We compared therapeutic effects between PVP and vertebral perforation without bone cement infusion in patients with painful VCF. The subjects were 64 patients undergoing PVP (PVP group) and 67 undergoing vertebral perforation (perforation group). In all patients, preoperative dynamic radiography was performed to assess the presence of vertebral mobility. Patients were classified into 2 groups, those with and those without vertebral mobility, and changes in VAS and ADL scores before and after surgery were compared between the PVP and perforation groups.

RESULTS

Regarding patients with vertebral mobility, VAS improved during the 3 months immediately after surgery in the PVP group compared with the perforation group (P < .05). Although no significant difference in postoperative ADL scores was observed between the 2 treatment groups, the scores 3 months after surgery were better in the PVP group than in the perforation group. Meanwhile, in the subgroup of patients without vertebral mobility, both treatments produced marked pain relief, but the difference was not significant (P > .05). Moreover, there was no difference in ADL scores between the 2 treatment groups.

CONCLUSIONS

Intervertebral cement infusion exerts analgesic effects in patients with VCF with pseudoarthrosis. However, in those without vertebral mobility, the analgesic effects of vertebroplasty are the same regardless of bone cement infusion.

摘要

背景与目的

椎体成形术治疗疼痛性椎体压缩性骨折(VCF)的疗效是否确实归因于椎体内骨水泥注入仍不确定。本研究旨在评估以假关节存在与否为基础行骨水泥注入以缓解疼痛的疗效。

材料与方法

我们比较了行经皮椎体成形术(PVP)治疗伴有疼痛性 VCF 患者与行经皮椎体穿刺而未行骨水泥注入治疗患者的疗效。研究对象为 64 例行 PVP 治疗的患者(PVP 组)和 67 例行椎体穿刺而未行骨水泥注入治疗的患者(穿刺组)。所有患者术前均行动力位 X 线检查以评估椎体活动度。

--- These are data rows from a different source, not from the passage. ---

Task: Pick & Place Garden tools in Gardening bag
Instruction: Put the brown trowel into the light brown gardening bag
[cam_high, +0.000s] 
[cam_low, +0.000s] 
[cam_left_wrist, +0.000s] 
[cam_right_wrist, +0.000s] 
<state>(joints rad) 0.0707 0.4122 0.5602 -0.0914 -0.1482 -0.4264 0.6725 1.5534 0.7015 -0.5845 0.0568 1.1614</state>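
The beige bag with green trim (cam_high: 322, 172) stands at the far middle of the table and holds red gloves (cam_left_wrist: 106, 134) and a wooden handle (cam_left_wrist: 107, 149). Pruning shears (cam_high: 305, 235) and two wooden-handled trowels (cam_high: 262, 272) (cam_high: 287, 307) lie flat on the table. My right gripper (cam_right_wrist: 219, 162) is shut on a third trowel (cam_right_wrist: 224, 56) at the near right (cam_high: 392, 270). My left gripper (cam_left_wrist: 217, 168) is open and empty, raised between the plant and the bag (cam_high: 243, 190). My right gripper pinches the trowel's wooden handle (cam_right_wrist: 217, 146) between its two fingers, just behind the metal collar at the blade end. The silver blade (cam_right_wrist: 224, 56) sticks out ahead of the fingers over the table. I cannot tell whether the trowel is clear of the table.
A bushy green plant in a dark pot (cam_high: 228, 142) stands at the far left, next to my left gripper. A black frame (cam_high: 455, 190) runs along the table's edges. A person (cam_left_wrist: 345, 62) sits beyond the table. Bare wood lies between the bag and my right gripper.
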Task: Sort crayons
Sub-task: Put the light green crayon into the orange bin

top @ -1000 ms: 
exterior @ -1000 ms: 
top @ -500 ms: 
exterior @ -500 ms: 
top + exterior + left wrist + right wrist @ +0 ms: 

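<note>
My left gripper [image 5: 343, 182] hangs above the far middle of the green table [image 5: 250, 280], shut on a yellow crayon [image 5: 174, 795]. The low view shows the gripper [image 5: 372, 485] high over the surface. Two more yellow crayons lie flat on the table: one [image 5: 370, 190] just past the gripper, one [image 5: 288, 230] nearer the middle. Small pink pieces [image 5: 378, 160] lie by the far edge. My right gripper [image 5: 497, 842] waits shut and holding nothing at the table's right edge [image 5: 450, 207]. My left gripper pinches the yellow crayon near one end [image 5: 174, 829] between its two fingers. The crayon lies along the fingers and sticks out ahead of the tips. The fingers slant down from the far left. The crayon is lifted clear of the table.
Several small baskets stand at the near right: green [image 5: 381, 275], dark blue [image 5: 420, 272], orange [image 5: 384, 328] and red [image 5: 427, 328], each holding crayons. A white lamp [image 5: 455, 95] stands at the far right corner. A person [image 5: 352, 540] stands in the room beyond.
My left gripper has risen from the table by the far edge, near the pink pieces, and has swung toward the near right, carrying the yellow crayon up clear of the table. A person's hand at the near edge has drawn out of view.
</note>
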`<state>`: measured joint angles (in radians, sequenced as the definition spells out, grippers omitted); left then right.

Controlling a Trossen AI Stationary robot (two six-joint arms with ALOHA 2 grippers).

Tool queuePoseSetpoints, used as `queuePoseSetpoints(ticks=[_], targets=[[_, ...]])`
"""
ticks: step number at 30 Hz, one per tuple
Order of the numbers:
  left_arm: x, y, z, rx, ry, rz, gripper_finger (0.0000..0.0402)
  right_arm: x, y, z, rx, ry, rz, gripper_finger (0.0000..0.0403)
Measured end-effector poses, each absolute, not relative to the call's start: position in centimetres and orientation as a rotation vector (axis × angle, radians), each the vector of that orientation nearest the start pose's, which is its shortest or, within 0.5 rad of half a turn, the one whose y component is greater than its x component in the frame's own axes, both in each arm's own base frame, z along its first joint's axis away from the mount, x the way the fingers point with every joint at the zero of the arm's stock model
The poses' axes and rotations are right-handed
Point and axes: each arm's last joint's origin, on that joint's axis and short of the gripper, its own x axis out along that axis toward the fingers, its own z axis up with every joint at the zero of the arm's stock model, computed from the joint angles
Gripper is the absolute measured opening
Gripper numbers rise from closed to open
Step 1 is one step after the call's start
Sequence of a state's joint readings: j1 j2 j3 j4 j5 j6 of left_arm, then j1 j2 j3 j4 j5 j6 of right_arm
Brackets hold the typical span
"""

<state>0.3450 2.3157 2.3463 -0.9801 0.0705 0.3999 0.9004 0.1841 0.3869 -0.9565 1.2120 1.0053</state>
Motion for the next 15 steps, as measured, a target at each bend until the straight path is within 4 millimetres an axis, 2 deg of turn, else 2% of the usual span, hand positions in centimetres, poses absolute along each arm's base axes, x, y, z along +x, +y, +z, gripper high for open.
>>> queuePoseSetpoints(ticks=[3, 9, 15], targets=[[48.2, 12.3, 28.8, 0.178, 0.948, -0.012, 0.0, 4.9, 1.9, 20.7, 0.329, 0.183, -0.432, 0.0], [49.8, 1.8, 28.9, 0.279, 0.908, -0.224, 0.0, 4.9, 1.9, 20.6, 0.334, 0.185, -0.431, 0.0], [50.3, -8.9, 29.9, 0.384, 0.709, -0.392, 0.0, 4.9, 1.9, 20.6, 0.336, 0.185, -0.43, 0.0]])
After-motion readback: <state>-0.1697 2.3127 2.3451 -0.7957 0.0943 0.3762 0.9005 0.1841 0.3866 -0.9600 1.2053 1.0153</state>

将患者分为椎体活动度存在组和不存在组,比较两组 PVP 组和穿刺组患者手术前后视觉模拟评分(VAS)和日常生活活动能力(ADL)评分的变化。

结果

在椎体活动度存在的患者中,PVP 组患者术后 3 个月内 VAS 评分较穿刺组改善(P<0.05)。虽然两组患者术后 ADL 评分无显著差异,但 PVP 组患者术后 3 个月时的评分优于穿刺组。而在椎体活动度不存在的患者亚组中,两种治疗方法均能明显缓解疼痛,但差异无统计学意义(P>0.05)。此外,两组患者的 ADL 评分无差异。

结论

对于存在假关节的 VCF 患者,椎体内骨水泥注入可发挥镇痛作用。然而,对于椎体活动度不存在的患者,骨水泥注入与否对椎体成形术的镇痛效果无影响。